Some languages do (more if you consider things that support what looks like
multiple arguments but which the complete set of arguments that can be passed
to a function corresponds directly to a single data structure in the
language.)

> There's a big difference between simply and efficiently returning multiple
> values on the stack without generating intermediate garbage and memory
> references, and packing multiple values up into a single tuple

Fundamentally, there's not, since you have to represent both the number of
items and each item either way. It's true that there are more and less
efficient means of performing the task, but the information required is
identical, so it is quite possible for any method capable of doing what looks
like one to a user of the language to implement what looks like the other from
the same perspective.

The obvious implementation when conceptualized each way given other elements
of a language or it's implementation design may be different, but that's not
an inherent difference, and implementing efficiencies in the implementation
has no necessary reflection in language-level features (and supporting any
particular language-level feature isn't a guarantee of efficient
implementation.)

------
travisgriggs
Veteran Smalltalker-turned-modern-iot-embedded-polyglot here.

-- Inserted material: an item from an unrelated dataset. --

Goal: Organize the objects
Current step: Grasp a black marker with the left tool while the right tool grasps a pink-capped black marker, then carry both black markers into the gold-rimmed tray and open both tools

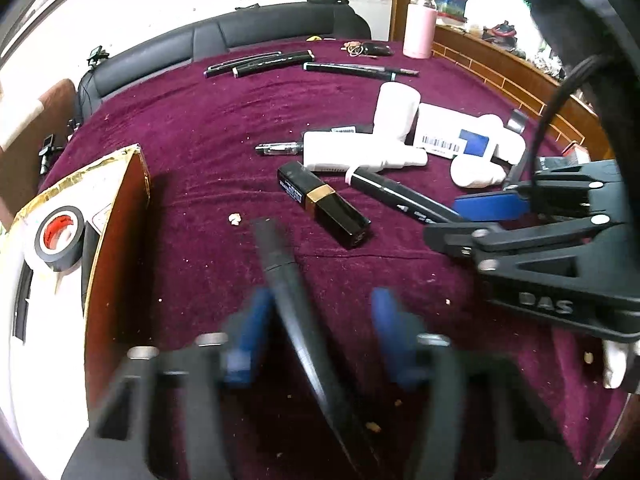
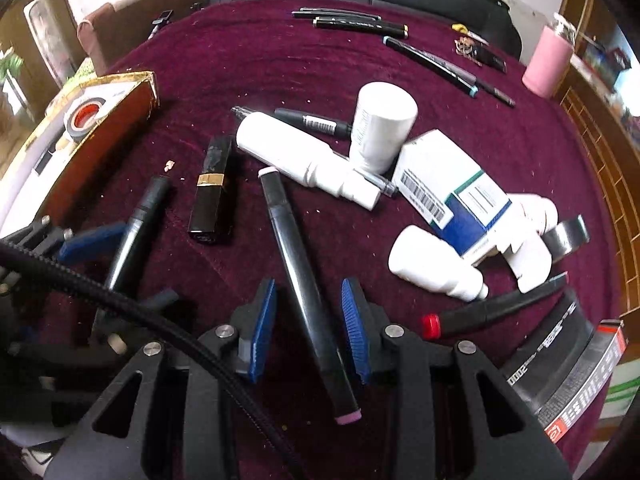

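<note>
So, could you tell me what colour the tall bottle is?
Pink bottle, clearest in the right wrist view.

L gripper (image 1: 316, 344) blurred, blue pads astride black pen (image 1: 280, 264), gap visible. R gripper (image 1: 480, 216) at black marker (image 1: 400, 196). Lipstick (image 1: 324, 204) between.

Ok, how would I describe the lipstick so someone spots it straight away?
On the purple cloth, find the brown box at the left edge, then the white bottles in the middle. The lipstick lies between them. Unlike the long slim marker beside it, it is a short, square black tube with a gold band around its middle.
</note>
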### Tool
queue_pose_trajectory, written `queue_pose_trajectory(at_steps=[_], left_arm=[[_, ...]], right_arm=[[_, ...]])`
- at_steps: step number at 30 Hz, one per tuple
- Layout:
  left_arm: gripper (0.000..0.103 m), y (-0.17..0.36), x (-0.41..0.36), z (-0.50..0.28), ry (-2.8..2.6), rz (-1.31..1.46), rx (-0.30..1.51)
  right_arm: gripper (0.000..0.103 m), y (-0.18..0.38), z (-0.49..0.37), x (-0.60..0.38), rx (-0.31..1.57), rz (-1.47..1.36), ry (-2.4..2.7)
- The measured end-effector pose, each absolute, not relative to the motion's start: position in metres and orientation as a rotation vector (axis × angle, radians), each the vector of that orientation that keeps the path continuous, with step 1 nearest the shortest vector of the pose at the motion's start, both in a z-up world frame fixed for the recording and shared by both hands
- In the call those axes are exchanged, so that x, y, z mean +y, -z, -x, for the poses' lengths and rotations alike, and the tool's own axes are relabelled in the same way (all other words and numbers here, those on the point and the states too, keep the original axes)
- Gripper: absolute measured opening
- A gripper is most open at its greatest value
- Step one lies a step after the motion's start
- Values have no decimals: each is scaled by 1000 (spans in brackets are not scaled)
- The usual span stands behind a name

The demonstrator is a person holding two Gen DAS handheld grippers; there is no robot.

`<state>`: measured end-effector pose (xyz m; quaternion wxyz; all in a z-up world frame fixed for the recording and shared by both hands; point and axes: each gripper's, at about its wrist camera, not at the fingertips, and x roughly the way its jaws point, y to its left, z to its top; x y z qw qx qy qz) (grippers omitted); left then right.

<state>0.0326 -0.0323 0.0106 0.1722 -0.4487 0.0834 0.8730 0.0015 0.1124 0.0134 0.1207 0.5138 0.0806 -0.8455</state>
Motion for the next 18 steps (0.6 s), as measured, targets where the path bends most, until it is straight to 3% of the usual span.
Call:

OOP is a difficult to judge because it became such a big envelope. Alan Kay
famously said in 1997 "I invented the term Object Oriented Programming, and
this [C++ and Java] is not what I had in mind."

He would later even tell the Smalltalk community that even that wasn't spot
on, only an early step, to what he was really after in his visionary's quest
that would create a DynaBook that would increase world peace (visionaries
always reach big).

In my own journeys, my own personal conviction came to be that the "paradigm
shift" with the OO movement was to learn to bind behavior to data. This (IMO)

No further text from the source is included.